223 units of housing proposed in a 7-story building at 3801 N Interstate Ave, currently home to the Palms Motel. https://t.co/0zIEidqNWR
Not a bad location for housing by any means, but I hope they preserve the neon sign. pic.twitter.com/xHzQ19t3Qo
— “Independent real estate reporter Iain MacKenzie” (@maccoinnich) June 6, 2022
• A group of Northeast Portland tenants are suing their landlord for not keeping their complex in “habitable condition.” The elderly, fixed-income residents say that Reach Community Development has ignored repeated repair requests.
• An $800,000 grant from Portland's Clean Energy Fund allowed the city to provide upgrades to 20 Portland houses, all owned by low income homeowners. The program substantially trims energy bills for its participants, while also working towards a longer term goal of reducing overall consumption.

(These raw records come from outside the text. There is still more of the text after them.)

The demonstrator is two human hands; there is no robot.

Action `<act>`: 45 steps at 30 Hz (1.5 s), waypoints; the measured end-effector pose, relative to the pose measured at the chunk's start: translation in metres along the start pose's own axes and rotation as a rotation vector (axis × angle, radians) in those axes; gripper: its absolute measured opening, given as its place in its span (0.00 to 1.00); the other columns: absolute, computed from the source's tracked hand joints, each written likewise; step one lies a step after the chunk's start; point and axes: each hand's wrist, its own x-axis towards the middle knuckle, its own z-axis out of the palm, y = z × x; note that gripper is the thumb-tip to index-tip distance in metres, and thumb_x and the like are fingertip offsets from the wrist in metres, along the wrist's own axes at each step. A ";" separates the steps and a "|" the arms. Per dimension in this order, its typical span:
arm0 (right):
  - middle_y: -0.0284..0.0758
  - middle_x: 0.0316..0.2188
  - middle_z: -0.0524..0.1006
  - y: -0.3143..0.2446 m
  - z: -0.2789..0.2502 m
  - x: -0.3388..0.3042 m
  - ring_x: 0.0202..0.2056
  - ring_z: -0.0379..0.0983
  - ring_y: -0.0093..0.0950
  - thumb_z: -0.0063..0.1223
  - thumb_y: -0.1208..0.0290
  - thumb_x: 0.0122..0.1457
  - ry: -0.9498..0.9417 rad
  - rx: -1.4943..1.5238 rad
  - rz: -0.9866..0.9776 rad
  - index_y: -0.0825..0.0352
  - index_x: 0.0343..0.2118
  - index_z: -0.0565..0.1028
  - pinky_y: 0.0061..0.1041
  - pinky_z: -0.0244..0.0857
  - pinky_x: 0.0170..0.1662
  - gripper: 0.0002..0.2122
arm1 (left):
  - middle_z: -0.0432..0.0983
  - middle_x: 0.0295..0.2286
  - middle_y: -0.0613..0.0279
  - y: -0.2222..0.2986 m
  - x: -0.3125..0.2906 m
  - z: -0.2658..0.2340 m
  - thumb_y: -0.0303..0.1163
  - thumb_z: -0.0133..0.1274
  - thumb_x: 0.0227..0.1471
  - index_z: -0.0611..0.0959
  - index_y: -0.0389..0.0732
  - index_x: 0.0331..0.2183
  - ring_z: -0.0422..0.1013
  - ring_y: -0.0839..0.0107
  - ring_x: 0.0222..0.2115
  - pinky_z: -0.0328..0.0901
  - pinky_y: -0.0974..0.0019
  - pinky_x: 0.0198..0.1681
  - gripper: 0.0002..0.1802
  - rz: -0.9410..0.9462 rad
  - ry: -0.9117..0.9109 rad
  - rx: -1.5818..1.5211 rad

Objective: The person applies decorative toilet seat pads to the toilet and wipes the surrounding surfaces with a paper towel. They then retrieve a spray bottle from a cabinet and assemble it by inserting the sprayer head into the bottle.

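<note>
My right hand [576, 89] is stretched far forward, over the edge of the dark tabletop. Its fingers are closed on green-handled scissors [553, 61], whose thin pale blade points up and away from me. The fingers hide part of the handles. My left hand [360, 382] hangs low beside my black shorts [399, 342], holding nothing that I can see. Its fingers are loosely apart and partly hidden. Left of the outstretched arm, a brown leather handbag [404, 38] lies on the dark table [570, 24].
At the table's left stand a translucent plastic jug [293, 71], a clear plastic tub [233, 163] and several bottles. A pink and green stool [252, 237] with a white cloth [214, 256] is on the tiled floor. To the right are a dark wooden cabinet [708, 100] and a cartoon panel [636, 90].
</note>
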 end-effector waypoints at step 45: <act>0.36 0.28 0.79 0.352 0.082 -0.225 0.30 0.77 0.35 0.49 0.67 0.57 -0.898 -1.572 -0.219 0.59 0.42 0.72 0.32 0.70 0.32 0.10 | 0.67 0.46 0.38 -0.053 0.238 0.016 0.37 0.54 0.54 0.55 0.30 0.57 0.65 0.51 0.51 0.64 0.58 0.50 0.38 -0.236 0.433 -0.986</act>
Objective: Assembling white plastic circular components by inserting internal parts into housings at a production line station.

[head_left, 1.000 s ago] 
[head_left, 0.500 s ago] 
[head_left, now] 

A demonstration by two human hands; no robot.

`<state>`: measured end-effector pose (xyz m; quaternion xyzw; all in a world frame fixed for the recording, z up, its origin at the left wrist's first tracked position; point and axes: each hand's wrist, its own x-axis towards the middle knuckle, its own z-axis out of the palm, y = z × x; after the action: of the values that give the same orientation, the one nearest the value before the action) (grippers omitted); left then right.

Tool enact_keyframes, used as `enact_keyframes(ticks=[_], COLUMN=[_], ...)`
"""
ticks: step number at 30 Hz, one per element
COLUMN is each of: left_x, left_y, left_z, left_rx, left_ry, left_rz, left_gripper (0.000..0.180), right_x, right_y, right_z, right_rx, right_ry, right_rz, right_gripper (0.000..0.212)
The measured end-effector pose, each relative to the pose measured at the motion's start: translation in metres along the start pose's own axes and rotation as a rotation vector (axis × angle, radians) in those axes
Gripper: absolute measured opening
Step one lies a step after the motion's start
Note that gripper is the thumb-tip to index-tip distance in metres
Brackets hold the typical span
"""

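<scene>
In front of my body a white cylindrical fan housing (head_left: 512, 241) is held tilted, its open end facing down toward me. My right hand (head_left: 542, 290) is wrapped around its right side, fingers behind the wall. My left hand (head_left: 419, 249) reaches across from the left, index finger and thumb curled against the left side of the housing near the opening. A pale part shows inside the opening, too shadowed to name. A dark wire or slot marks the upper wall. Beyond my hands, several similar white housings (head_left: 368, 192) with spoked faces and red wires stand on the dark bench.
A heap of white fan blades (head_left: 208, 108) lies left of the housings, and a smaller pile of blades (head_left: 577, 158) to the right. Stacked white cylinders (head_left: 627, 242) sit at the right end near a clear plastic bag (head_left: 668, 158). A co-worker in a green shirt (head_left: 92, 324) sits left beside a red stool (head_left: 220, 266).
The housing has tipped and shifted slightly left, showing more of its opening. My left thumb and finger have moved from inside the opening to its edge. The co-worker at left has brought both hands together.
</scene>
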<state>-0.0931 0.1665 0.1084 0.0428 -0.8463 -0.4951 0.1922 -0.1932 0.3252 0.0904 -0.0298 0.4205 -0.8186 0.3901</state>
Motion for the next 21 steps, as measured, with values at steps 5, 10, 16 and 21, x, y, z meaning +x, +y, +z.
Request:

• Hey to all youz that I see crawling towards summer on your elbows, one of Portland's favorite summer pastimes will soon return. And that pass time is: sitting in a park at dusk, yucking it up. Comedy in the Park's second season begins in July!
IN NATIONAL / INTERNATIONAL / EXTREMELY ONLINE NEWS:
• On Tuesday actor Matthew McConaughey made a public appeal for stronger controls on AR-15 rifles, describing parents who had to identify their child by a pair of green Converse shoes because the shooting mutilated her body beyond recognition. Although we're hearing exhaustion from parties who've fought for decades for better background checks, something that feels different about the Uvalde mass murder is that there's an unexpected demand to start showing what guns do to the bodies they mutilate—on Sunday the New York Times ran an opinion piece from Kim Phuc Phan Thi, whose opinion should really matter to us as she is the subject of one of the most famous photos in history.
Laptop from hell comes to WaPo- POLITICO - POLITICO https://t.co/7zdpl45ik1
— Laptops world (@Laptopsworld) June 6, 2022
• Here's one that freelancers have their hair in a high ponytail over, whipping it around like it's "Ring the Alarm." The IRS has a new form—the 1099-K—and she's inviting PayPal, Venmo, etc. transactions to declare gross payments over $600. The cut off used to be $20,000 and that was pretty sweet, but the IRS has an equally high ponytail and, like Ariana Grande they see it, they like it, they want it, they got it (yeah).
• Looking to put off work for a cool and illuminating 20 minutes? I did so myself, saying I'm sure that learning about how TikTok virality directly impacts Spotify listener counts and record contracts counts as work. IS THIS ALSO TANGENTIALLY RELATED TO YOUR JOB? I will testify on your behalf.
• A little bit of Portland Mercury lore: We were founded the year that the "Thong Song" broke the brain of this horny nation, and we still swear employees in with the lyrics.